Lysine (K)-specific demethylase 6B (KDM6B), a stress-inducible H3K27me3 demethylase, plays oncogenic or antitumoral roles in malignant
tumors depending on the type of
tumor cell. However, how this
histone modifier affects the progression of
prostate cancer (PCa) is still unknown. Here we analyzed sequenced gene expression data and tissue microarray to explore the expression features and prognostic value of KDM6B in PCa. Further, we performed in vitro cell biological experiments and in vivo nude mouse models to reveal the biological function, upstream and downstream regulation mechanism of KDM6B. In addition, we investigated the effects of a KDM6B inhibitor,
GSK-J4, on PCa cells. We showed that KDM6B overexpression was observed in PCa, and elevated KDM6B expression was associated with high Gleason Score, low serum
prostate-specific antigen level and shorted recurrence-free survival. Moreover, KDM6B prompted proliferation, migration, invasion and cell cycle progression and suppressed apoptosis in PCa cells.
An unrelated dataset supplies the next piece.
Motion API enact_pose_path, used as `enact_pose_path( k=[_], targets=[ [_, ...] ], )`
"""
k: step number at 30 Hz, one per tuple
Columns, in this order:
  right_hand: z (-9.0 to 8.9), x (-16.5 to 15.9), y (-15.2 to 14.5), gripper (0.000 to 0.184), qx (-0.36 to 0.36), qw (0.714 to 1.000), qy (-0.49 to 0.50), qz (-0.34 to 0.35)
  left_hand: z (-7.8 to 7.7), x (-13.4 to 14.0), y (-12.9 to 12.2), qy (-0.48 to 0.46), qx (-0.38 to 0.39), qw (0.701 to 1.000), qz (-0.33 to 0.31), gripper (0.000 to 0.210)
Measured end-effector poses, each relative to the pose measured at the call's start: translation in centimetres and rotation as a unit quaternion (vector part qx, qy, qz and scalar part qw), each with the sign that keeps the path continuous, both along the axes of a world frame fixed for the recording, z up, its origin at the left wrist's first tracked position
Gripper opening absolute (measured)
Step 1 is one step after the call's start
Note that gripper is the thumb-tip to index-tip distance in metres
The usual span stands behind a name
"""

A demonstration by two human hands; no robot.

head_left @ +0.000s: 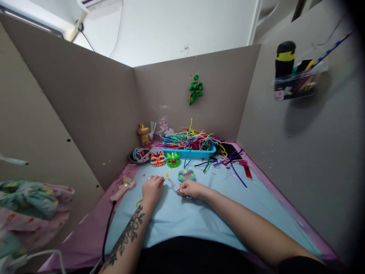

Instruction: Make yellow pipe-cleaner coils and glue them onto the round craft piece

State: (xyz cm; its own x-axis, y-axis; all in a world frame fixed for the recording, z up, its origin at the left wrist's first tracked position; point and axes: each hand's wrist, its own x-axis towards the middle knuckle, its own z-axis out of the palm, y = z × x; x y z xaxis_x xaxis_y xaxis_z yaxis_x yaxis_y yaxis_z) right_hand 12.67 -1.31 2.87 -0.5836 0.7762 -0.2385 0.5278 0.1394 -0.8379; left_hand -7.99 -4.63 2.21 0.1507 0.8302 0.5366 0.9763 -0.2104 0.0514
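My left hand (pixel 153 188) is closed in a pinch, and a short yellow pipe cleaner (pixel 167 175) sticks out past its fingertips. Fingers of my right hand (pixel 191 189) are wrapped round the handles of silver scissors (pixel 172 182), whose tip reaches the yellow end. Just behind my right hand lies a blue fuzzy figure (pixel 186 175) with a pink and green middle and a blue strand standing up from it. Farther back sit an orange animal head (pixel 157 159) and a green animal head (pixel 173 160), side by side.
A blue tray (pixel 189 153) heaped with colourful pipe cleaners stands at the back. Loose dark strands (pixel 238 171) lie to its right. A pink glue gun (pixel 123 189) with a black cord rests at left, near a bowl (pixel 139 156). Grey panels enclose the table.
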Motion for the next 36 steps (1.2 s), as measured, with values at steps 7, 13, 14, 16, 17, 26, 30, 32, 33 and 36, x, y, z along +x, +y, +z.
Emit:
enact_pose_path(
  k=[7, 13, 14, 16, 17, 26, 30, 32, 33, 36],
  targets=[
    [-0.36, -0.14, 0.09, 0.031, 0.01, 1.0, -0.009, 0.003, -0.02, -0.03, 0.08, -0.002, 0.001, 1.0, -0.005, 0.023],
    [-0.1, 0.04, 0.17, 0.029, 0.015, 0.999, -0.018, 0.035, -0.09, 0.06, -0.02, -0.009, 0.016, 1.0, -0.005, 0.024],
    [-0.16, 0.06, 0.19, 0.029, 0.016, 0.999, -0.019, 0.035, -0.11, 0.05, -0.02, -0.009, 0.017, 1.0, -0.005, 0.024],
    [-0.36, 0.07, 0.24, 0.029, 0.017, 0.999, -0.02, 0.029, -0.15, 0.03, 0.02, -0.009, 0.018, 1.0, -0.007, 0.024],
    [-0.48, 0.06, 0.26, 0.029, 0.018, 0.999, -0.019, 0.026, -0.17, 0.0, 0.05, -0.009, 0.018, 1.0, -0.007, 0.024],
    [-0.51, -0.03, 0.21, 0.029, 0.017, 1.0, -0.011, 0.016, -0.28, -0.16, 0.18, -0.005, 0.012, 1.0, -0.006, 0.023],
    [-0.41, -0.03, 0.21, 0.03, 0.013, 1.0, -0.009, 0.022, -0.29, -0.14, 0.19, -0.003, 0.008, 1.0, -0.009, 0.023],
    [-0.45, -0.09, 0.17, 0.03, 0.012, 1.0, -0.007, 0.016, -0.29, -0.18, 0.19, -0.003, 0.005, 1.0, -0.008, 0.022],
    [-0.47, -0.12, 0.14, 0.03, 0.013, 1.0, -0.006, 0.012, -0.29, -0.21, 0.2, -0.003, 0.005, 1.0, -0.007, 0.021],
    [-0.45, -0.16, 0.04, 0.03, 0.013, 1.0, -0.002, 0.003, -0.29, -0.27, 0.23, -0.004, 0.004, 1.0, -0.004, 0.021]
  ],
)
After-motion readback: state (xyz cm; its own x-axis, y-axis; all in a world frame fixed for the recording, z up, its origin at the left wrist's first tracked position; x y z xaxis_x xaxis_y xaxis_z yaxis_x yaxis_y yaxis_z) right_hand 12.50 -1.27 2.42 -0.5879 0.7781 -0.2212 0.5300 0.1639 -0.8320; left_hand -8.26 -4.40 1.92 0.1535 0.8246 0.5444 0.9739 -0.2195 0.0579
GSK-J4 administration could significantly suppress the biological function of KDM6B in PCa cells. KDM6B is involved in the development of
castration-resistant
prostate cancer (CRPC), and combination of
MDV3100 plus
GSK-J4 is effective for CRPC and MDV3100-resistant CRPC. Mechanism exploration revealed that
androgen receptor can decrease the transcription of KDM6B and that KDM6B demethylates H3K27me3 at the
cyclin D1 promoter and cooperates with smad2/3 to prompt the expression of
cyclin D1. In conclusion, our study demonstrates that KDM6B is an
androgen receptor regulated gene and plays oncogenic roles by promoting
cyclin D1 transcription in PCa and
GSK-J4 has the potential to be a promising agent for the treatment of PCa.